What is being asked:
Only the lines from the start of the data below through the line that contains "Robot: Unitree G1" are to be copied, exactly and without pictures.

Material provided:
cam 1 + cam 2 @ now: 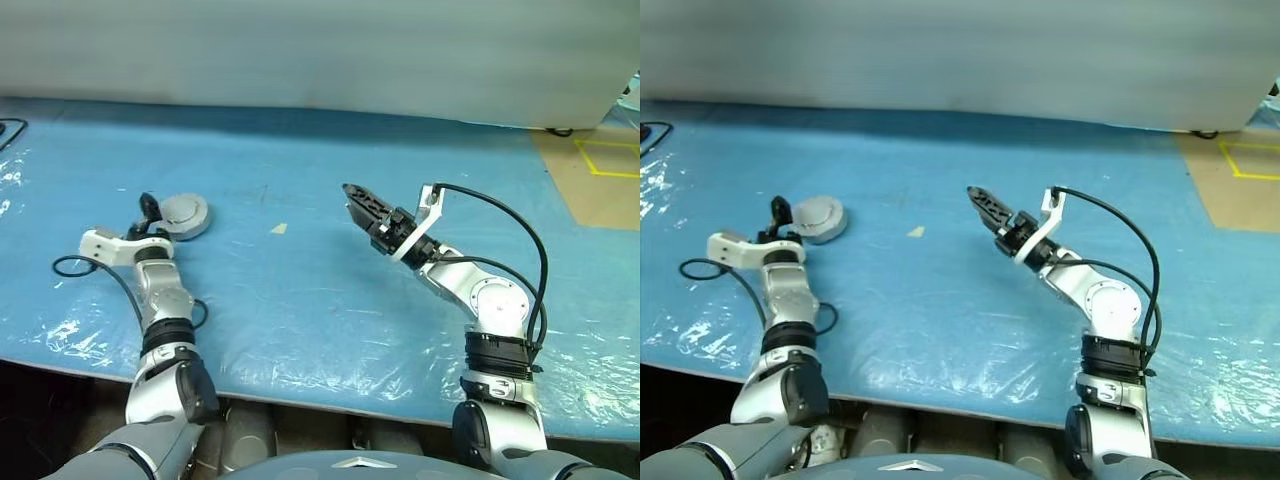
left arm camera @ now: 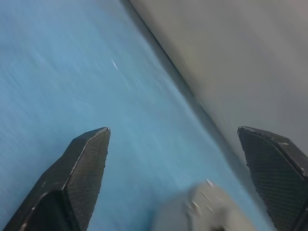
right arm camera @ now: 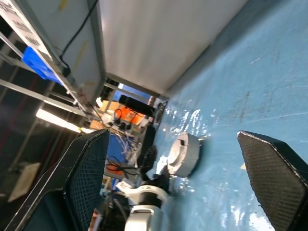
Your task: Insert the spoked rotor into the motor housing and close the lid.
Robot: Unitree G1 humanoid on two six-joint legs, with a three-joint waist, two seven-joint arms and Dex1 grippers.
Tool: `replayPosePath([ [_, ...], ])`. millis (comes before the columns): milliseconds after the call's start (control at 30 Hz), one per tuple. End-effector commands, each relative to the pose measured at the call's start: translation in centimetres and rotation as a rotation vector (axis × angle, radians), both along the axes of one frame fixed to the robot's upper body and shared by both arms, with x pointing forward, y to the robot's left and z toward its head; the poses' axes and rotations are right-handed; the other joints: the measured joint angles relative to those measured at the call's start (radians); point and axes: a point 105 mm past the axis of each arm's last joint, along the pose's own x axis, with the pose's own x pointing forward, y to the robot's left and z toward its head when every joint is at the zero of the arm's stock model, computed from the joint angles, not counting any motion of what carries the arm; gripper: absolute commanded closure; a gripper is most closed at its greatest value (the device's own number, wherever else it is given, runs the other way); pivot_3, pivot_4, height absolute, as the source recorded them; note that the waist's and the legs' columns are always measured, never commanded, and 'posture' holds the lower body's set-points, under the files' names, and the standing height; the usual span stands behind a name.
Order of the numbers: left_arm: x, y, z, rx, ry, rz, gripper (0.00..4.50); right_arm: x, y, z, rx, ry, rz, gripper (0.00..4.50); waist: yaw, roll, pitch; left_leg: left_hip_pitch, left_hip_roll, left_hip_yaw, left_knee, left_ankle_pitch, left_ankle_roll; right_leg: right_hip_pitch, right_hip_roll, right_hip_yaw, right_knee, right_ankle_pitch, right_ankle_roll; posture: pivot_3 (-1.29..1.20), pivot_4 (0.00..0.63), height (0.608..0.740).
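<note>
Far left on the blue plastic-covered bench (image 1: 300,300), a black cable (image 1: 12,128) loops near the edge. The left tool (image 1: 148,210) sits just beside the motor housing (image 1: 184,215), which lies flat with its lid closed, a smooth grey disc showing on top. In the left wrist view the two black fingers (image 2: 82,173) stand wide apart with blue bench between them and nothing gripped; a blurred grey lump, apparently the housing's rim (image 2: 202,207), lies low between them. To the right of the housing a small pale scrap (image 1: 279,228) lies on the sheet, then a broad open stretch of bench runs to the right tool (image 1: 358,200), which hangs raised above the surface, well apart from the housing. Its fingers (image 3: 82,178) are spread wide and empty in the right wrist view, which looks across to the housing (image 3: 185,154), its side wall showing, and past the bench end to shelving and wires. The bench's back edge meets a pale wall (image 1: 320,50); far right lies brown floor (image 1: 600,180) with yellow tape (image 1: 610,158).
</note>
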Motion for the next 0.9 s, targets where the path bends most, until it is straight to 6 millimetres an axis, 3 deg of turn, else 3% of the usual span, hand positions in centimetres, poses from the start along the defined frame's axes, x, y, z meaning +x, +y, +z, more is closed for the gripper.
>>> replayPosePath([
  [33, 0.2, -0.5, 3.9, 0.205, -0.113, -0.045, 0.01, 0.1, 0.1, 0.8, -0.152, -0.151, -0.053, 0.00, 0.004, 0.000, 0.000, 0.000, 0.000, 0.000, 0.000, 0.000, 0.000, 0.000, 0.000, 0.000, 0.000, 0.000, 0.000, 0.00, 0.150, 0.740],
  [100, 0.3, -2.0, 6.0, 0.244, -0.238, -0.154, 0.01, 0.3, 0.3, 0.6, -0.277, -0.253, -0.095, 0.00, 0.008, 0.000, 0.000, -0.001, 0.000, 0.000, 0.001, 0.000, 0.000, 0.000, -0.001, -0.001, 0.000, 0.000, 0.000, 0.00, 0.150, 0.740],
  [233, 0.4, -7.5, 8.9, 0.442, -0.361, -0.473, 0.01, 0.2, 0.8, 0.3, -0.495, -0.463, -0.124, 0.00, 0.008, 0.000, 0.000, -0.002, 0.000, 0.000, 0.002, 0.000, 0.000, 0.000, -0.001, -0.001, 0.001, 0.000, 0.000, 0.00, 0.150, 0.740],
  [433, -1.3, -14.3, 8.4, 0.748, -0.343, -0.890, 0.01, -0.6, 1.1, 0.4, -0.680, -0.700, -0.111, 0.00, -0.009, 0.000, 0.000, 0.000, 0.000, 0.001, 0.002, 0.000, 0.000, -0.001, -0.001, 0.002, 0.003, 0.000, 0.000, 0.00, 0.150, 0.740],
  [633, -3.9, -17.5, 5.8, 0.928, -0.281, -1.126, 0.01, -0.7, -0.5, -1.1, -0.775, -0.750, -0.120, 0.00, -0.019, 0.000, 0.000, 0.001, 0.000, 0.003, 0.002, 0.000, 0.000, -0.002, 0.000, 0.004, 0.004, 0.000, -0.001, 0.00, 0.150, 0.740],
  [900, -5.3, -19.0, 4.6, 0.952, -0.263, -1.130, 0.01, -1.0, -0.3, -1.6, -0.742, -0.787, -0.002, 0.00, -0.028, 0.000, 0.000, 0.002, 0.001, 0.004, 0.005, 0.000, 0.001, -0.002, 0.000, 0.006, 0.007, -0.002, -0.006, 0.00, 0.150, 0.740],
])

Output of the exercise:
cam 1 + cam 2 @ now: 
left arm camera @ now: 
right arm camera @ now: 
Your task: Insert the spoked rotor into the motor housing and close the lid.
Robot: Unitree G1 humanoid on two six-joint legs, with a three-joint waist, two seven-joint arms and Dex1 grippers.

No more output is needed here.